## EXERCISE INSTRUCTIONS
Going down the data below, set down exactly the line with "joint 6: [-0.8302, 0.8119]" and each line after it through the line with "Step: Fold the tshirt"; no other lines.

----

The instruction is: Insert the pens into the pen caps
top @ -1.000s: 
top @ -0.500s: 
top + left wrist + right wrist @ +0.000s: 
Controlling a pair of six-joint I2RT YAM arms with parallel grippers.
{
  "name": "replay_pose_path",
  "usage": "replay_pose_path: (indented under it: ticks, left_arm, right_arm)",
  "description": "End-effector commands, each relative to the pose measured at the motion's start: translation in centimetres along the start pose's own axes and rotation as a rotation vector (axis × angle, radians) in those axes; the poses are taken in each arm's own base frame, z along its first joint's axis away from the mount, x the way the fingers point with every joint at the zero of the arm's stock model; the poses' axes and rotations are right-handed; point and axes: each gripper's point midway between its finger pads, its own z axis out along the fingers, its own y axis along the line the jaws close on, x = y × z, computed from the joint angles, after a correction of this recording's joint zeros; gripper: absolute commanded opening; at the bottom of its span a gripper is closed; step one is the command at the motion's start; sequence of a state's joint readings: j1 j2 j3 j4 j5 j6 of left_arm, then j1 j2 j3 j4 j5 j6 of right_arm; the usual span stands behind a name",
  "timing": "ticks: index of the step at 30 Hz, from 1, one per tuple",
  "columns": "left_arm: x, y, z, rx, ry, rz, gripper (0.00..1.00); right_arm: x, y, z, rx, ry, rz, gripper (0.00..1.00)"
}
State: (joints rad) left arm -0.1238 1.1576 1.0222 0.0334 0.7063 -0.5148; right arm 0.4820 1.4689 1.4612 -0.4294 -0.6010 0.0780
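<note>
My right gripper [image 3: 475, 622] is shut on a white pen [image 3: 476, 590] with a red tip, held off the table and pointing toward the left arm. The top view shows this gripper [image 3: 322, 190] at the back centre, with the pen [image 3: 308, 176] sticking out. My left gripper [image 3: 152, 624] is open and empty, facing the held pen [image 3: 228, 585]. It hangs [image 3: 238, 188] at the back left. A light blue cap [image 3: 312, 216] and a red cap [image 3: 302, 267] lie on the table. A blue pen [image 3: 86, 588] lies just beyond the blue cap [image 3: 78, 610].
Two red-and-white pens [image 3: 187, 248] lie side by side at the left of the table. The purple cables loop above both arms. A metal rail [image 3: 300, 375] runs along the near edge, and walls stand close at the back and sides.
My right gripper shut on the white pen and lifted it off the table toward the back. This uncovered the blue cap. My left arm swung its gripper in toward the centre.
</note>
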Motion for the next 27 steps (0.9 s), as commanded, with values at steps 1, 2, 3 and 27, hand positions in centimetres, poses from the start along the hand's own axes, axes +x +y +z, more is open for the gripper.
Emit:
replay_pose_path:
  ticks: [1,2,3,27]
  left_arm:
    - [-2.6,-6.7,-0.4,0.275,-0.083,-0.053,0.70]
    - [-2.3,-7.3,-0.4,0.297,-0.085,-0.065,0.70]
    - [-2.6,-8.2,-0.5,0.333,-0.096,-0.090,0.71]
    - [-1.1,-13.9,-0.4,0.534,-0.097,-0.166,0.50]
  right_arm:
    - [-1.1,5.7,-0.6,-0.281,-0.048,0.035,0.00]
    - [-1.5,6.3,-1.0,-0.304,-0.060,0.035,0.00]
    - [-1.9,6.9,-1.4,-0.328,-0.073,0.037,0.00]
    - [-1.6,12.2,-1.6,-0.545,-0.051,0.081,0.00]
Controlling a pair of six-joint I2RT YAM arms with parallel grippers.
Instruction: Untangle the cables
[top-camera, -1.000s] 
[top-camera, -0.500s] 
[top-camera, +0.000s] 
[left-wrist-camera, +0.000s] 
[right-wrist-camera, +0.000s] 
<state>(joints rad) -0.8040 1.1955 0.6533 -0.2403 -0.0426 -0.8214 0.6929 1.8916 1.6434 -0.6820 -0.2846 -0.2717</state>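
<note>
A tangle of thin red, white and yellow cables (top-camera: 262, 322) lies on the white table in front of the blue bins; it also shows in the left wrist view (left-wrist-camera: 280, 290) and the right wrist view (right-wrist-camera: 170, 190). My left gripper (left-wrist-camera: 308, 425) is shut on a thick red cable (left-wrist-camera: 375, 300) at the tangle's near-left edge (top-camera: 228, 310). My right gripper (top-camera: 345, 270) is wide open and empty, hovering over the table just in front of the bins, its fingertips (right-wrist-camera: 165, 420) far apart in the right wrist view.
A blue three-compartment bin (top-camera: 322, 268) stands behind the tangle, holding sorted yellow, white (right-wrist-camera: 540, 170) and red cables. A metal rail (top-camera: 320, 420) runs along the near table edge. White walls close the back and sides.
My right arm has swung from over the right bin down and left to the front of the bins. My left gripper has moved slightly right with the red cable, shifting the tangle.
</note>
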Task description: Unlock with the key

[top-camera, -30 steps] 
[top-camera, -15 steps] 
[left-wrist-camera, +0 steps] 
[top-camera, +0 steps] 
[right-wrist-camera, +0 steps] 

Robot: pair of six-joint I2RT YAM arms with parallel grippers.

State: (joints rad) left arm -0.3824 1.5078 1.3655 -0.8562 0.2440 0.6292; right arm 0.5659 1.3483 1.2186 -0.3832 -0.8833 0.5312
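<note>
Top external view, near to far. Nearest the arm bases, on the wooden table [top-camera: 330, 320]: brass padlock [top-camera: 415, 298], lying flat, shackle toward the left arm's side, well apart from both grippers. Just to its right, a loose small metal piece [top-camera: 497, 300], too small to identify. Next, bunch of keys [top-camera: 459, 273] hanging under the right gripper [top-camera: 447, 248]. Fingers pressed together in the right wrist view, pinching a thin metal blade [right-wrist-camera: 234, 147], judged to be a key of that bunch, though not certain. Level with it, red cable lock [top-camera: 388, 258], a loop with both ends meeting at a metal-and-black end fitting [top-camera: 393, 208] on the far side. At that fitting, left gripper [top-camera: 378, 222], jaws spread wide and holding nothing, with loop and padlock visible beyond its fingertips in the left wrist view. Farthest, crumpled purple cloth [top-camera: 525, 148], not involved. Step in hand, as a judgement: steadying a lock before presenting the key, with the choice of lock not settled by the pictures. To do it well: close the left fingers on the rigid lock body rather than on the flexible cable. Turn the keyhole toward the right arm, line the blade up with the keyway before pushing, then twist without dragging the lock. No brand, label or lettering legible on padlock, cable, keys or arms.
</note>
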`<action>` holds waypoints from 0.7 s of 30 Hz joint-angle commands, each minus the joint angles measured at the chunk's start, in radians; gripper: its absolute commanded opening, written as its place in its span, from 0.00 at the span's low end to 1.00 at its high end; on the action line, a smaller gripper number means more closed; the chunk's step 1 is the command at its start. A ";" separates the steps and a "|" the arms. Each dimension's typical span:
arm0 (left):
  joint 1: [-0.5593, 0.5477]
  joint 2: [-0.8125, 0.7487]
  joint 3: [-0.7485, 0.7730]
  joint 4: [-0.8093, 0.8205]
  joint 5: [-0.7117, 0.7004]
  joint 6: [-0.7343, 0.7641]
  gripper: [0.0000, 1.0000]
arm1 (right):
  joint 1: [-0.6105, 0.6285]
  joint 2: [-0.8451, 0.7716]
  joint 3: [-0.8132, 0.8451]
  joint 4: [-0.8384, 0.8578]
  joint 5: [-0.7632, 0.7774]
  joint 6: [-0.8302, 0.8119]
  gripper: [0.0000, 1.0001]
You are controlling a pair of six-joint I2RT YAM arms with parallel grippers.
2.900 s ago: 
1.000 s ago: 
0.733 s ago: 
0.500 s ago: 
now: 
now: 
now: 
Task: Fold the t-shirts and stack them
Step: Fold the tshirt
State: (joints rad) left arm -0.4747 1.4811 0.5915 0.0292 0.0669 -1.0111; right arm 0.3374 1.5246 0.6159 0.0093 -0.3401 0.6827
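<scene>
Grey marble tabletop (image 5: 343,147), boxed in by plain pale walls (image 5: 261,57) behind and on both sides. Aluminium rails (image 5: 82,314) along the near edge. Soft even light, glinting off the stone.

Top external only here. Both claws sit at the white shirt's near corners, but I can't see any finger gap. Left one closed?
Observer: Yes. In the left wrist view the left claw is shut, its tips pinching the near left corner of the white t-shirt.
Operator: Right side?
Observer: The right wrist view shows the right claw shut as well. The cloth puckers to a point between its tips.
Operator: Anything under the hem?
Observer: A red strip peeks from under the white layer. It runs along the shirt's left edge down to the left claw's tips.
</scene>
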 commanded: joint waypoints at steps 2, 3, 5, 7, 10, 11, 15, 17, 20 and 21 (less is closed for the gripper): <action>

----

## ANSWER BOX
  joint 6: [-0.8302, 0.8119]
  gripper: [0.0000, 1.0001]
You are controlling a pair of six-joint I2RT YAM arms with parallel grippers.
2.900 s ago: 
1.000 s ago: 
0.733 s ago: 
0.500 s ago: 
now: 
now: 
now: 
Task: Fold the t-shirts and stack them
Step: Fold the tshirt

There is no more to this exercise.